200 updates a second would also point pretty hard at the 5ms delay in the event loop (1/200th of a second is 5ms).

freakboy3742 avatar Feb 06 '25 22:02 freakboy3742

Thanks for your answers, I understand that toga isn't made for the usage I was willing to make out of it. Next on my list was the fact that I was facing problem with the event loop running at 25-30ms from exiting cycle to new cycle. I raise these points because I was trying to build a rudimentary gaming interface with a 25Hz refresh rate, but I understand Toga isn't the right animal for that.

For this issue, my hope was that triggering a Label.text change involved an immediate rendering which I would have wanted to disable, and then proceed to rendering all Labels in one go.

I still think Toga is amazing and the project needs to be continued!

em-oaken avatar Feb 08 '25 10:02 em-oaken

For this issue, my hope was that triggering a Label.text change involved an immediate rendering which I would have wanted to disable, and then proceed to rendering all Labels in one go.

I'm not entirely sure how the rendering, specifically, is handled on the backend. As I understand it, Windows is the only backend that even supports updating the rendered display mid-loop. It might be possible for things like calls down to native property setters to be deferred to once per event loop, but this would presumably require yet another intermediary layer to cache and return such values when accessed. This is something that runs the risk of becoming desynced, needs to be tested, and might or might not actually make anything faster because of the increased overhead.

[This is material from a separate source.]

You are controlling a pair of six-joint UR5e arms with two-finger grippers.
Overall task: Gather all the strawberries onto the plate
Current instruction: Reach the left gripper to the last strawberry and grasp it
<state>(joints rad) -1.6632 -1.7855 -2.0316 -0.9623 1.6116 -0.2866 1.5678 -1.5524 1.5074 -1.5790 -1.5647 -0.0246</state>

#2938 is a related concept; Toga's handling of layout calculations is currently synchronous and may recalculate layouts many times per event loop. (#3063 is a (currently not working) stab at reducing this to once per loop.)

HalfWhitt avatar Feb 09 '25 19:02 HalfWhitt

As I understand it, Windows is the only backend that even supports updating the rendered display mid-loop. It might be possible for things like calls down to native property setters to be deferred to once per event loop, but this would presumably require yet another intermediary layer to cache and return such values when accessed.

Winforms provides a SuspendLayout API that could be used to batch updates programatically. We're already using it for some very specific cases (e.g., getting an image rendition canvas).

#2938 is a related concept; Toga's handling of layout calculations is currently synchronous and may recalculate layouts many times per event loop. (#3063 is a (currently not working) stab at reducing this to once per loop.)

Agreed this is related; and in the case of Winforms, that's almost exactly the sort of place where we'd need to put the SuspendLayout call.